What is being asked:
If a line in the data holds the string "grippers", list it.

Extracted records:
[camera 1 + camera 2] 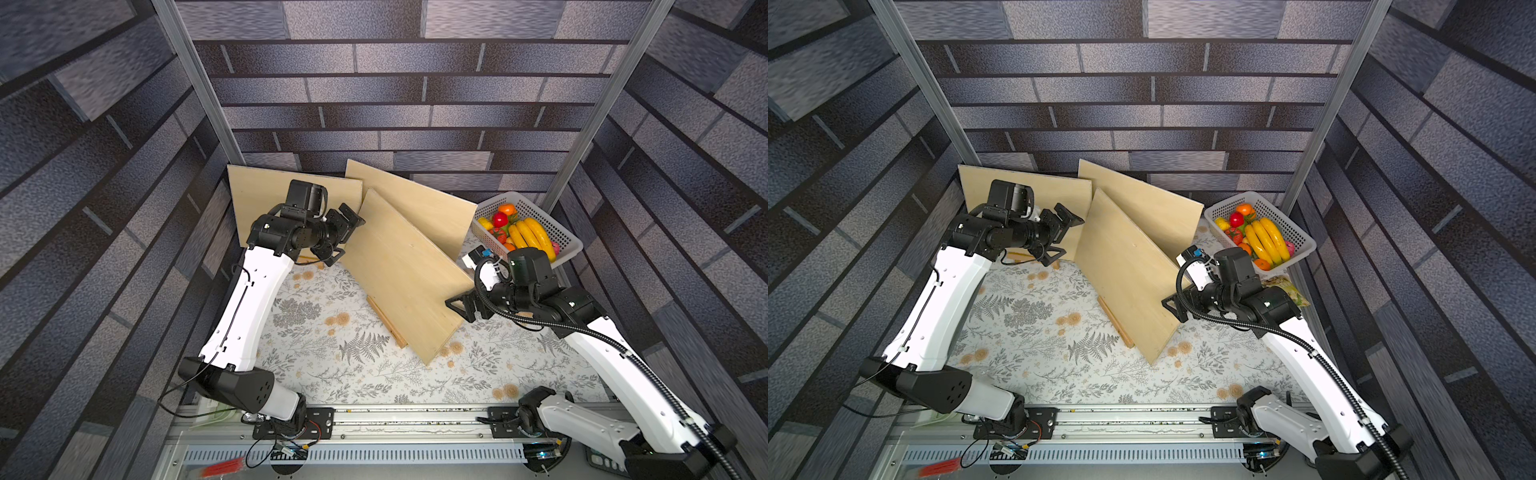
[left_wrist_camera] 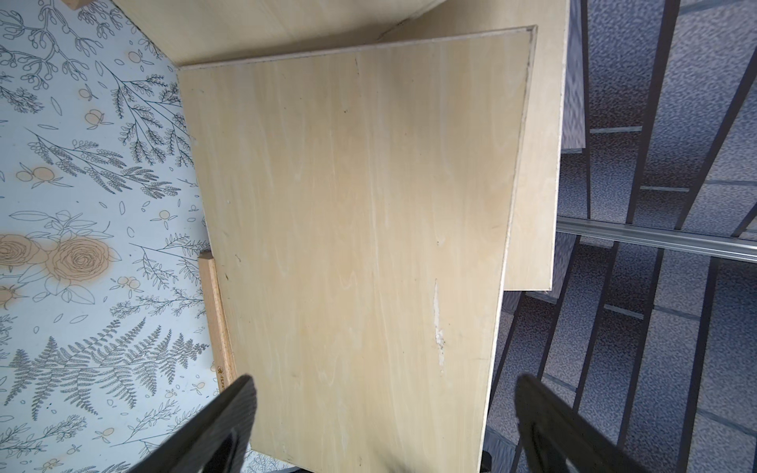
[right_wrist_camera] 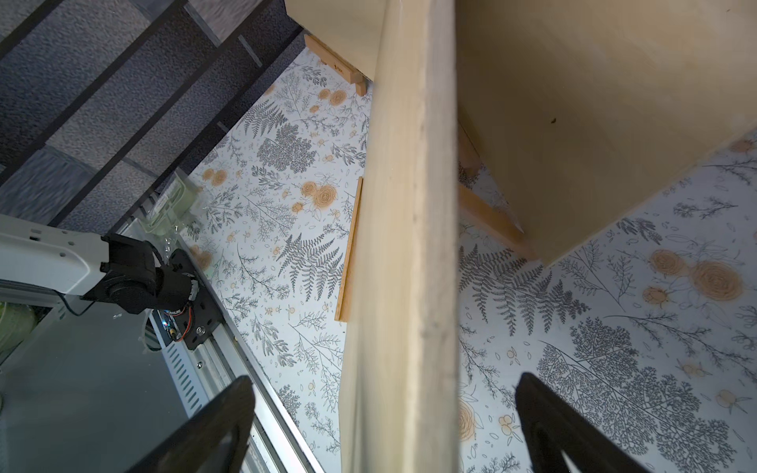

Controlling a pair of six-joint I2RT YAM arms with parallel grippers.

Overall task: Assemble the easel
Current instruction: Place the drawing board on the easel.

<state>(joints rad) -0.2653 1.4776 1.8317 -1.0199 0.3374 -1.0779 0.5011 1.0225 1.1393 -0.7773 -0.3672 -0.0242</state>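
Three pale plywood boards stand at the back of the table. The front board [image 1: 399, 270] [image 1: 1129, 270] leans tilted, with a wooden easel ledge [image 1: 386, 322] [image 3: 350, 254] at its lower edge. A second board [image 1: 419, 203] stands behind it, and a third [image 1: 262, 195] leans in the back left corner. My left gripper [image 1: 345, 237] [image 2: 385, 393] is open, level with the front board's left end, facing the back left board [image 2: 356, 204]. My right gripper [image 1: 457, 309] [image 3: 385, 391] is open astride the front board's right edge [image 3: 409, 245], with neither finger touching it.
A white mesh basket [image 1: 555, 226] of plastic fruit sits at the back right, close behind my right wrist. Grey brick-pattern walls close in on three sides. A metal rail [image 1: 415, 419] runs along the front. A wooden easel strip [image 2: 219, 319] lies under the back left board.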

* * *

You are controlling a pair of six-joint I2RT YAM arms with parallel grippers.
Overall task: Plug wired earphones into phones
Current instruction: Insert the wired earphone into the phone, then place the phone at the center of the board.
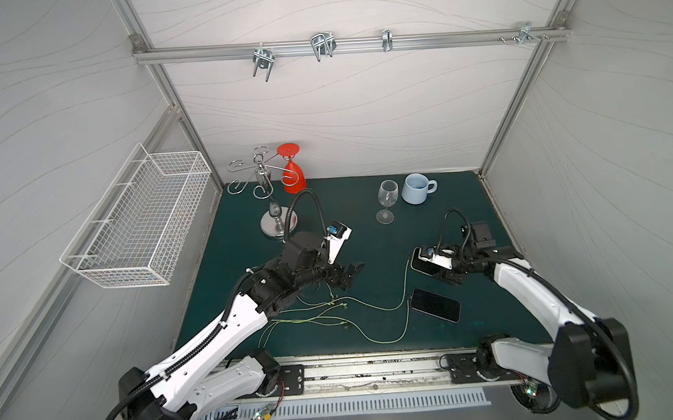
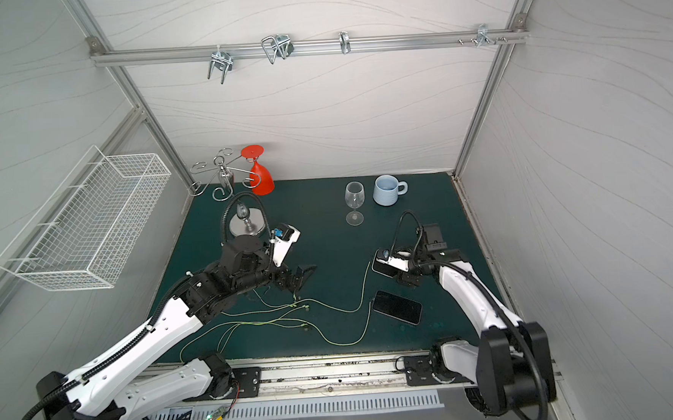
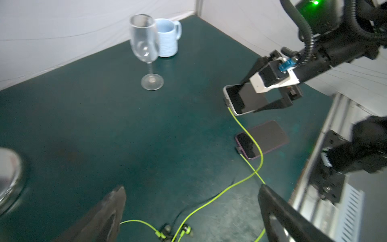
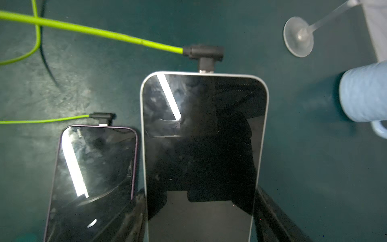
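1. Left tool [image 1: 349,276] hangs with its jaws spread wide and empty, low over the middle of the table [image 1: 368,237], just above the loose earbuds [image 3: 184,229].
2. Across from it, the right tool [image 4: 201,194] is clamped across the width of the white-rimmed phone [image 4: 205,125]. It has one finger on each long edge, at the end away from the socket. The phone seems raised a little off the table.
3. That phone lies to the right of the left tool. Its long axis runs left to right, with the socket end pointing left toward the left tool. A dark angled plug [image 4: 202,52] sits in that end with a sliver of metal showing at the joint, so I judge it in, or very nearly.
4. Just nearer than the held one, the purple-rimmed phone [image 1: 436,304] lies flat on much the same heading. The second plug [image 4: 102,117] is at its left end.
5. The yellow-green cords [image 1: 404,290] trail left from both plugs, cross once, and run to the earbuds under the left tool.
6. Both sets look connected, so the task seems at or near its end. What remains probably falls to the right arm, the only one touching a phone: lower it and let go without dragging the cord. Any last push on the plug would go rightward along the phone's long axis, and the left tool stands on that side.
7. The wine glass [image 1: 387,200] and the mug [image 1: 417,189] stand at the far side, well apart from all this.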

Answer space:
Controlling a pair of six-joint I2RT YAM arms with parallel grippers.
You are controlling a pair of six-joint I2RT YAM arms with parallel grippers.

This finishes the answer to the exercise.